I don’t think you all are seeing the other side of this. I had a former student visit me the other day. She is studying chemical engineering at an international campus of a prestigious university. She really doesn’t like ChemE and would like to switch her major to just Chem, but is convinced that if she does that she will be unemployable. Never mind that she’ll have a pretty technical degree, experience in the Middle East, bi- and maybe tri-lingual, a degree from a very well known college–she’s seen the average starting salary for the two degrees, and she’s sure it’s a near-criminal indulgence to study the marginally less obviously marketable degree. This isn’t any more wise than spending 4 years studying Interpretive Dance and expecting a generic office job to fall into your lap at the end.
Define wrong major. Do you mean one which isn’t going to maximize your income, or one that you hate?
I’ve done plenty of performance reviews in my day, and other things being roughly equal the person who loves her job is going to do better than the person who hates his. Slacking off as much as possible and making sure you are the first out the door is pretty obvious, trust me. You can be in a great STEM job and still never get raises and be the first laid off.
“Business” is a fairly broad subject and I don’t consider it separate from STEM. After all, business consists of the buying and selling of products and you generally need engineers to design those products. Many aspects of advanced finance also require highly advanced mathematical concepts.
Liberal arts majors always take a while to catch up in the working world. You don’t graduate with a B.A. in Anthropology and walk into a $70k a year job like you can with a CSci degree. - But then you don’t graduate with a Biology degree into a $70k a year job either - all STEM fields are not equal.
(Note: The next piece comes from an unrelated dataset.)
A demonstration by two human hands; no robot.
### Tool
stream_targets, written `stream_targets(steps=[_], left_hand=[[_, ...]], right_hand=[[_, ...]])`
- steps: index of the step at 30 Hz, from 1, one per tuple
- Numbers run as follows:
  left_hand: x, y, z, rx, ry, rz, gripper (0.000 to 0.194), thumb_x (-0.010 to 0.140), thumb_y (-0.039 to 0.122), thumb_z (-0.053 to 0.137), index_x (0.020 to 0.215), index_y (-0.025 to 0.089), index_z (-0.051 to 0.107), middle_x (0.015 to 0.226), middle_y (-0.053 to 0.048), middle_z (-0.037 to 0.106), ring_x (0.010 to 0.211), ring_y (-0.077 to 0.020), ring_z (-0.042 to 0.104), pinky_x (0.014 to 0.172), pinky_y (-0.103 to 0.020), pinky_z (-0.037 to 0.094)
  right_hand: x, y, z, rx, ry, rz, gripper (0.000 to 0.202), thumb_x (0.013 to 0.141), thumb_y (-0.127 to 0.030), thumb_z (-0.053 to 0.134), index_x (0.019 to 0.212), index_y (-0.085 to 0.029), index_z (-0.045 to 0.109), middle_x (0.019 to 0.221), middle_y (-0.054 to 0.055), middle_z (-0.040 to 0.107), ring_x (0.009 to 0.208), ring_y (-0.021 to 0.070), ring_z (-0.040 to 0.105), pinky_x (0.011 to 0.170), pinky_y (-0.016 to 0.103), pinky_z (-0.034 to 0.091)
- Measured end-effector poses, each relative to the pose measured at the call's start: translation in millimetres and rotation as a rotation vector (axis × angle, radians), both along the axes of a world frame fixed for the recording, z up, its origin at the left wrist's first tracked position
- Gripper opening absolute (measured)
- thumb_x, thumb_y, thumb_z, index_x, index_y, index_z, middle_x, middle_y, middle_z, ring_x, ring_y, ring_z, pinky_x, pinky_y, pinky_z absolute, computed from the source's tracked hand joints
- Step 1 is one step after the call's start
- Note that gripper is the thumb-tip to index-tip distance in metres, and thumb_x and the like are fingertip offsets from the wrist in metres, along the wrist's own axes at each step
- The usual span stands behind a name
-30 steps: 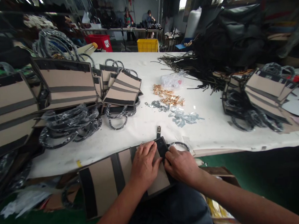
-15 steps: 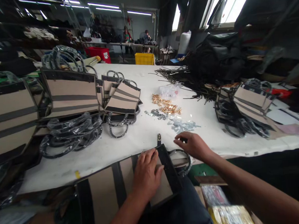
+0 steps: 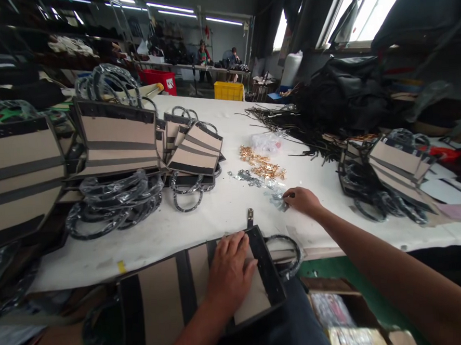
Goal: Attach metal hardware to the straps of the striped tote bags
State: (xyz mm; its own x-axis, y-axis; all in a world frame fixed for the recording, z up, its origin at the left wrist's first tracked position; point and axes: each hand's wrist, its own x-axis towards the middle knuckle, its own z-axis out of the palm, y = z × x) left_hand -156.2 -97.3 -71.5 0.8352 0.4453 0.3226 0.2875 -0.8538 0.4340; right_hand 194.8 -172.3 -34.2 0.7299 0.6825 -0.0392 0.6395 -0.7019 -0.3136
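Note:
My left hand (image 3: 229, 266) lies flat, fingers stretched, on an unfinished handbag (image 3: 162, 296) with beige panels and black strips, which rests across my lap and the table edge. A round plastic-wrapped handle (image 3: 296, 252) sticks out at the bag's right end. Beyond its far edge pokes a short black tab (image 3: 250, 218) with a metal fitting. My right hand (image 3: 304, 200) is at the pile of thin silver metal pieces (image 3: 274, 197), fingertips pinched together. Whatever lies between those fingertips is too small to make out.
Gold-coloured metal fittings (image 3: 267, 169) and dark grey metal bits (image 3: 246, 178) lie further back on the white table (image 3: 218, 220). Similar bags (image 3: 121, 132) are stacked left, more (image 3: 397, 157) at right. Black cords (image 3: 278, 122) spread behind. Below stands an open cardboard box (image 3: 364, 310).
My right hand has moved forward from beside the bag to the silver pieces, its fingers now pinched among them. The left hand stays on the bag. The view has shifted slightly.

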Motion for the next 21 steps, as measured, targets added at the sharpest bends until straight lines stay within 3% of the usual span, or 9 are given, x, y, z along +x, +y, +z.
stream_targets(steps=[5,11,17,21], left_hand=[[1,0,2.9,-0.018,-0.003,-0.006,0.052,0.096,0.029,0.069,0.145,0.019,0.057,0.15,-0.011,0.059,0.139,-0.0324,0.052,0.123,-0.057,0.04],[0,-2,6.1,-0.047,-0.01,-0.013,0.054,0.096,0.029,0.071,0.145,0.016,0.055,0.149,-0.013,0.059,0.14,-0.0321,0.052,0.124,-0.056,0.039],[-1,-3,5.5,-0.076,-0.038,-0.02,0.052,0.096,0.029,0.069,0.145,0.02,0.056,0.148,-0.011,0.06,0.139,-0.032,0.053,0.124,-0.057,0.038],[-1,-3,4.8,-0.087,-0.039,-0.009,0.053,0.095,0.031,0.07,0.145,0.019,0.057,0.149,-0.012,0.06,0.14,-0.0329,0.052,0.123,-0.057,0.039]], right_hand=[[-4,1,3.9,0.009,0.013,-0.011,0.017,0.085,-0.024,0.066,0.089,-0.021,0.081,0.092,0.006,0.079,0.081,0.0202,0.067,0.065,0.028,0.039],[-21,-5,24.0,0.083,0.045,0.052,0.02,0.09,-0.026,0.059,0.095,-0.018,0.077,0.085,0.007,0.077,0.075,0.0195,0.066,0.067,0.028,0.041],[-77,-10,54.0,0.101,0.287,0.278,0.027,0.092,-0.041,0.061,0.098,-0.019,0.076,0.065,0.001,0.068,0.059,0.0168,0.062,0.059,0.027,0.044],[-122,-5,59.5,0.107,0.463,0.51,0.024,0.088,-0.04,0.065,0.092,-0.019,0.077,0.075,0.002,0.072,0.066,0.0166,0.062,0.064,0.027,0.047]])
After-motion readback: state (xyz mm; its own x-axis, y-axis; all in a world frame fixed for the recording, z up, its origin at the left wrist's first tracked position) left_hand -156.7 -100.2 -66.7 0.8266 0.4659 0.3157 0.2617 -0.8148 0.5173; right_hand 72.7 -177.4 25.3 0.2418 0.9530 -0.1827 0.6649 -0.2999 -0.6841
But historically, people who major in liberal arts are often pretty financially successful. Sometimes because they go on and get J.Ds or MBAs, but often because they end up falling into professions that they didn’t think of - in some cases that didn’t exist - when they graduated from college. Who wouldn’t have thought that “knowledge management” would be an IT specialization that would pay well fifteen years ago? Most people who majored in History (I minored) don’t end up teaching History or writing or researching History - they end up in training departments, or in public relations, or in product management … They are frequently the people that you actually want for developing jobs.
I had an Art History major. I have been a tax specialist, a systems administrator, a systems engineer, a Six Sigma Blackbelt, an IT Asset Manager, a Project Manager, a Program manager, a procurement and vendor specialist over the 30 years of my career. Some of those jobs didn’t exist when I got out of school in the late 1980s.
One of the challenging things about a STEM field (from a former systems engineer) is that it takes a lot of effort as you get older to stay on top of the technology. Picking up new things is easy when you are young - and learning your 19th operating system when you are 50 can be a challenge (that’s why I got out of it). Getting laid off at 50 from any profession is difficult, but for engineers and software developers, it can be particularly hard.